What is required → Beneath this line are the data; copy exactly the part of them that opens with the line containing "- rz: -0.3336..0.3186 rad" and closes with the line containing "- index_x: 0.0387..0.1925", and only that part.

Raw data →
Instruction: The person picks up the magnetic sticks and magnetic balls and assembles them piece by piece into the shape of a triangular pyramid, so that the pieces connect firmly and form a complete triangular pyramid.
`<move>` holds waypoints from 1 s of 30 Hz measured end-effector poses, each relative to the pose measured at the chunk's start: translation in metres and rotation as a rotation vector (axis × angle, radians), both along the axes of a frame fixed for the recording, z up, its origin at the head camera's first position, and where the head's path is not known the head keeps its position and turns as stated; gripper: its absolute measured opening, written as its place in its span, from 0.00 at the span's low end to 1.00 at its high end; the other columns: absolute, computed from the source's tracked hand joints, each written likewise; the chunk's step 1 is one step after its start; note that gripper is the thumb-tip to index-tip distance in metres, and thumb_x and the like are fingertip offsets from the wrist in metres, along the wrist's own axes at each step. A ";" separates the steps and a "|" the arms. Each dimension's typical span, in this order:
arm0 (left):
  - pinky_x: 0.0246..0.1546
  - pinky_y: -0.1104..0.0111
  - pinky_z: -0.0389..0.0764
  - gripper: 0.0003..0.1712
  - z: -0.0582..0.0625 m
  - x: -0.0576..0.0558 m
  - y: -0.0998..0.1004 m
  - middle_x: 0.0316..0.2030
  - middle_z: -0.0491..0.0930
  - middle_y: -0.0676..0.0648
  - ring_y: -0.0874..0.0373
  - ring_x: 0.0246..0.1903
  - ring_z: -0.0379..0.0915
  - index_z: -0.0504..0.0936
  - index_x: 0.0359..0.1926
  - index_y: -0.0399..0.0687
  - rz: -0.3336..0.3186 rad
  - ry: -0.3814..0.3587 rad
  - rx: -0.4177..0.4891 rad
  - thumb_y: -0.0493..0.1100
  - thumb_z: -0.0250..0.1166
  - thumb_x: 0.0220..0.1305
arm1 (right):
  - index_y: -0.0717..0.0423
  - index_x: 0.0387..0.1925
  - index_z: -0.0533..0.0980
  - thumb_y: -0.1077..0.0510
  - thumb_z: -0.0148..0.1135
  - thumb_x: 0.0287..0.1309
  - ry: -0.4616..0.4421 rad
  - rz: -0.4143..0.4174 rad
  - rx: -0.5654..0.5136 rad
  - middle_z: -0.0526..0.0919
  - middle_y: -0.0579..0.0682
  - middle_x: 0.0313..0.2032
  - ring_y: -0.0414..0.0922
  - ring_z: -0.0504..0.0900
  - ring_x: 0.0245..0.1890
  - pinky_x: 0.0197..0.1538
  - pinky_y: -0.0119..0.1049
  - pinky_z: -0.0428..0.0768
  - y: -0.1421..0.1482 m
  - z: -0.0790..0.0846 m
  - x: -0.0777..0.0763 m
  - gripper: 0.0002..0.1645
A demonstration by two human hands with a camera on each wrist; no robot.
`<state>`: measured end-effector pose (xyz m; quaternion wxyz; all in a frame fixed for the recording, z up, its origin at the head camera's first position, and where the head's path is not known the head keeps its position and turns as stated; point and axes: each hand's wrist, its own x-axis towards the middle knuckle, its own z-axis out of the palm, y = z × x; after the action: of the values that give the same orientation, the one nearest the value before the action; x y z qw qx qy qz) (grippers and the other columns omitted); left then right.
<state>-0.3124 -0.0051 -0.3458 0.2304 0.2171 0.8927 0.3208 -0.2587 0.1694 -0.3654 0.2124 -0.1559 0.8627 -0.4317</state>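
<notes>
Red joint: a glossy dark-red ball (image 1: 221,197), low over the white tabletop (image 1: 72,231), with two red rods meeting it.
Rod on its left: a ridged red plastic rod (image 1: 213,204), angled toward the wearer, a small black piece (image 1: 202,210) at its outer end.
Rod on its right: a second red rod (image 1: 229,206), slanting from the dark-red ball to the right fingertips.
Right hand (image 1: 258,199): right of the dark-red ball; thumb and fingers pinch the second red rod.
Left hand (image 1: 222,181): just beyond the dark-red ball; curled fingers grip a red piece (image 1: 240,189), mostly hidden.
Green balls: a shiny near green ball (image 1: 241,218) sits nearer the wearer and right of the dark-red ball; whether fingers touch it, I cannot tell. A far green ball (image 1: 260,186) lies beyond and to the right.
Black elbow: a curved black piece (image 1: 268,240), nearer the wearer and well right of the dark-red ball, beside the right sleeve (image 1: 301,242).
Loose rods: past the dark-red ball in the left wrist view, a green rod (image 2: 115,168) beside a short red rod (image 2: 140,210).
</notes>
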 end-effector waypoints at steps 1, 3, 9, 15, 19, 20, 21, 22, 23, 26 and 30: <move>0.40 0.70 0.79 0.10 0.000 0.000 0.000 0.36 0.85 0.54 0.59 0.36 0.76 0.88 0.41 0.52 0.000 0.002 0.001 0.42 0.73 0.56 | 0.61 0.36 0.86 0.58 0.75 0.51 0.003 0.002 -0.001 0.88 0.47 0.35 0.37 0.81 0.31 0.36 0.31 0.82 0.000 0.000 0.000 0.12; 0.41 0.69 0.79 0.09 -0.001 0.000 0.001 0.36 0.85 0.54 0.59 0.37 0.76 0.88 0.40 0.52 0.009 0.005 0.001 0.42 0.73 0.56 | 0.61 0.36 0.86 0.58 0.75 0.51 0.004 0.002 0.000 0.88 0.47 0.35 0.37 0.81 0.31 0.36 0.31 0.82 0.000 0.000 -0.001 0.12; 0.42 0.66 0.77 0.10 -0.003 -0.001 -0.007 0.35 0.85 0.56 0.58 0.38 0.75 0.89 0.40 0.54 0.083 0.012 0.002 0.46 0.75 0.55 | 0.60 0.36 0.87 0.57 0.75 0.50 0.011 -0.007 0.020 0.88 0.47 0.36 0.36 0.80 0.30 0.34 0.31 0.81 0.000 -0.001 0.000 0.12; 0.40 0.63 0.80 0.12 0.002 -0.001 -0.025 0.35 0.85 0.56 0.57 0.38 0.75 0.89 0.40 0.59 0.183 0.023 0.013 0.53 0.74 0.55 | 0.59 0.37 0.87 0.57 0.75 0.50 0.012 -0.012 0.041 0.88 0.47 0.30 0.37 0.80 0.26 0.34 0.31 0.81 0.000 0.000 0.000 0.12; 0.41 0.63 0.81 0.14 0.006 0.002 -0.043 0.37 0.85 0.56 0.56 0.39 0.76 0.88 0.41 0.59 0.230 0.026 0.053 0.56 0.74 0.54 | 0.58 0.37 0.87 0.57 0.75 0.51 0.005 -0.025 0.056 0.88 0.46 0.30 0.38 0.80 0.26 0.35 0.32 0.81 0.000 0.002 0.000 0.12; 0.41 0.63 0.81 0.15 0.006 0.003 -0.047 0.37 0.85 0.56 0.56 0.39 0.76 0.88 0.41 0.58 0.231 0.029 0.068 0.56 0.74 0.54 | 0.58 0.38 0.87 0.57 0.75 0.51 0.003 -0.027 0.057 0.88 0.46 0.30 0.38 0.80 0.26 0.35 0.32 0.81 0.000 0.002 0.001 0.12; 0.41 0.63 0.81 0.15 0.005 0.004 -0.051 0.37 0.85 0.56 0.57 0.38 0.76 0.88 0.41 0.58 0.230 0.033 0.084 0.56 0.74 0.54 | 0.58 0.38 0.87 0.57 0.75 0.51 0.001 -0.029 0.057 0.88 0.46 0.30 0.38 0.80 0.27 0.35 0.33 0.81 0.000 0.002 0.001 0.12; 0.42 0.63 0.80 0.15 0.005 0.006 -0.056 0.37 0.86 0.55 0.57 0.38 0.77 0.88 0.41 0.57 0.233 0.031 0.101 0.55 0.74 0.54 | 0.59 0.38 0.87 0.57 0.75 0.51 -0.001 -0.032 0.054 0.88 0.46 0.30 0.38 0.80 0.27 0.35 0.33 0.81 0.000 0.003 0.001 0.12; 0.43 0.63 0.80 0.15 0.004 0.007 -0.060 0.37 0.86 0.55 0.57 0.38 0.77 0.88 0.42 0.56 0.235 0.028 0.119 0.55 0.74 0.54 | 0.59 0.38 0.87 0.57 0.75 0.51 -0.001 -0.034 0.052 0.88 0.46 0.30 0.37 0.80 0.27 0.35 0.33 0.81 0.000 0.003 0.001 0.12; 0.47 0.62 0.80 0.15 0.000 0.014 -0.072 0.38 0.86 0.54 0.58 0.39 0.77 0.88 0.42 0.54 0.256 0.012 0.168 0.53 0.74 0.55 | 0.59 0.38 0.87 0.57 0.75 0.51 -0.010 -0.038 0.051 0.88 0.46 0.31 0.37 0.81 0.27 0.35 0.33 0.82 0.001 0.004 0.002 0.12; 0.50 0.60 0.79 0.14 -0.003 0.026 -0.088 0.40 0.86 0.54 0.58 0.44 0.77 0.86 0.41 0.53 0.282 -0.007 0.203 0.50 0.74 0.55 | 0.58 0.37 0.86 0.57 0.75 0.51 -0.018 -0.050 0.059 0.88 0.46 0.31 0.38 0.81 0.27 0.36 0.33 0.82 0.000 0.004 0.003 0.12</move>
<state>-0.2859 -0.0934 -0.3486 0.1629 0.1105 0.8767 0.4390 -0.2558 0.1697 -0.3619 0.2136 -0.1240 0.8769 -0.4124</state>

Expected answer →
  - rz: -0.3336..0.3186 rad
  - ry: -0.3814..0.3587 rad
  - rx: -0.4177..0.4891 rad
  - thumb_y: -0.0493..0.1100
  - thumb_z: -0.0250..0.1166
  - thumb_x: 0.0220..0.1305
arm1 (right):
  - index_y: -0.0717..0.0423
  - index_x: 0.0387..0.1925

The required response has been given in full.